* **What is being asked**
Below are the entries; return every line among them that holds the word "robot".

|---|

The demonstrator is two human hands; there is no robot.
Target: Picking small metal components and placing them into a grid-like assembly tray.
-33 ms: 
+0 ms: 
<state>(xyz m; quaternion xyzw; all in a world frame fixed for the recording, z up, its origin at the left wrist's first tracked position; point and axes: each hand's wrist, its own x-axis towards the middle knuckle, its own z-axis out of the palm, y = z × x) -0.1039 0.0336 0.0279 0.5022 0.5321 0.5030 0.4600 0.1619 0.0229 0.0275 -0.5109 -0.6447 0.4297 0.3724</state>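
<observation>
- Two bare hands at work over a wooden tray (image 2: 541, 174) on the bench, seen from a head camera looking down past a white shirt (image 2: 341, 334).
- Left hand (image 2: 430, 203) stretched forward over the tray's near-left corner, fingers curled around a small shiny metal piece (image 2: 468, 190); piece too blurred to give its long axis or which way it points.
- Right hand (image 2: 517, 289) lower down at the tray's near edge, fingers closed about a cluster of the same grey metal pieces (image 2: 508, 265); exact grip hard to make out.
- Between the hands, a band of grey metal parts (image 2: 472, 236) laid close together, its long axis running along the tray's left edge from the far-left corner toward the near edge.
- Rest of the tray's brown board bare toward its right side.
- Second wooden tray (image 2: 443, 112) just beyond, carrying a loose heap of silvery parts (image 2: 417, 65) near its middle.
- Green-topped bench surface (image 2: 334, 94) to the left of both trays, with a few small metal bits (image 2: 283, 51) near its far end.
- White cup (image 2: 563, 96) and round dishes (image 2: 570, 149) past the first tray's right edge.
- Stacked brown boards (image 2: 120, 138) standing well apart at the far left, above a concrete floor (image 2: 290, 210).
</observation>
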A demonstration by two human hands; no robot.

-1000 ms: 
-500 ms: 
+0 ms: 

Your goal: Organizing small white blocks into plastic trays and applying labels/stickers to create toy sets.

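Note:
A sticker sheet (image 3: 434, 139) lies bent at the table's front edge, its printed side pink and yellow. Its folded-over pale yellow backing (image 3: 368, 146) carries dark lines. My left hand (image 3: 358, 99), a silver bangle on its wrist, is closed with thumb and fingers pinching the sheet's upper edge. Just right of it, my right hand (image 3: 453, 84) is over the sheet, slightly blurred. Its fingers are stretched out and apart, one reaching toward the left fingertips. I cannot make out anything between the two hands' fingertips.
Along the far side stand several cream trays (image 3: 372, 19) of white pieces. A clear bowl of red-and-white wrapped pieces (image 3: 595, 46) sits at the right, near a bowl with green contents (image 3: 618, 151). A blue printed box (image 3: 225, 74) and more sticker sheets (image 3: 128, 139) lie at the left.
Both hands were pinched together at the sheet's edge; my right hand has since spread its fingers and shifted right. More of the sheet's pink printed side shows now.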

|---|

* **Solution for this problem**
The demonstrator is two human hands; there is no robot.
A demonstration by two human hands; no robot.

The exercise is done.